Pittsburgh Penguins: While competition for spots on Canada’s blueline will be fierce, Calen Addison has a good shot at landing one. He’s once again tallying nearly a point per game with WHL Lethbridge and his mobility is an asset. He isn’t big, but Addison doesn’t back down from puck battles.

San Jose Sharks: Despite more than a point per game in 200-plus OHL outings over four seasons, defenseman Ryan Merkley isn’t a lock for Canada’s WJC squad. But with a strong showing at the Canada-Russia series and OHL London coach Dale Hunter in his corner, Merkley is reopening some eyes.

St. Louis Blues: Colten Ellis’ injury and play at the World Junior Summer Showcase didn’t help his case for Canada, which leaves Nikita Alexandrov as the best bet among Blues prospects. He’s a depth pivot for Russia, but the 19-year-old has a deft scoring touch that could be an asset.

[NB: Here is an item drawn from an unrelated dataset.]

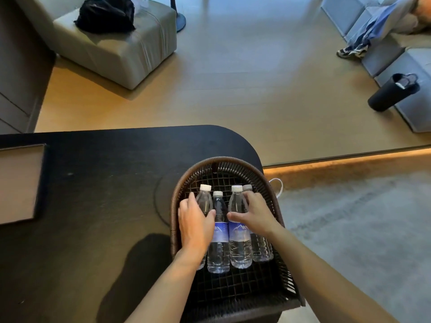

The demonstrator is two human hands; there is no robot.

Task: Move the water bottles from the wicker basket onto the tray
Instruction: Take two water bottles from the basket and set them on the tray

Tampa Bay Lightning: Take Adam Foote’s ferocity, add a forward’s scoring touch, and you get his son Nolan Foote. He honed his game growing up against older brother Cal, a fellow Lightning draftee. With Canada going for gold and Kelowna hosting the Memorial Cup, it could be quite a year for Nolan.

Toronto Maple Leafs: Nick Robertson was born three months premature and clinging to life. He persevered, and his hockey path has been similar. He is one of major junior’s smallest players, yet the winger has ignited the OHL at a goal-per-game pace. He’ll be a treat to watch for Team USA on the big ice.

Vancouver Canucks: A lacrosse-style goal with Rogle in the Swedish League the same week Carolina’s Andrei Svechnikov did it in the NHL launched Nils Hoglander to must-see status. The super-skilled, competitive winger is an exceptional stickhandler who is still working on his 200-foot game.

Vegas Golden Knights: Ivan Morozov spent last year’s WJC on Russia’s third or fourth line, but he’ll be a more active participant this time around. A solid center with good two-way skills, Morozov has been splitting time with all three teams in St. Petersburg’s system, most notably on the farm team.

Washington Capitals: While center Connor McMichael is a strong candidate for Canada, the Czechs really need Martin Hugo Has for their blueline. Big and defensively responsible, Has has been playing in Finland the past few seasons and has mainly faced pro competition this year.

Winnipeg Jets: Ville Heinola surprised by making the Jets out of camp, but a reassignment to Finland opens the door for the 18-year-old blueliner to take on a top-four role with the defending gold medallists. His poise and decision-making will see him skate against the other teams’ best.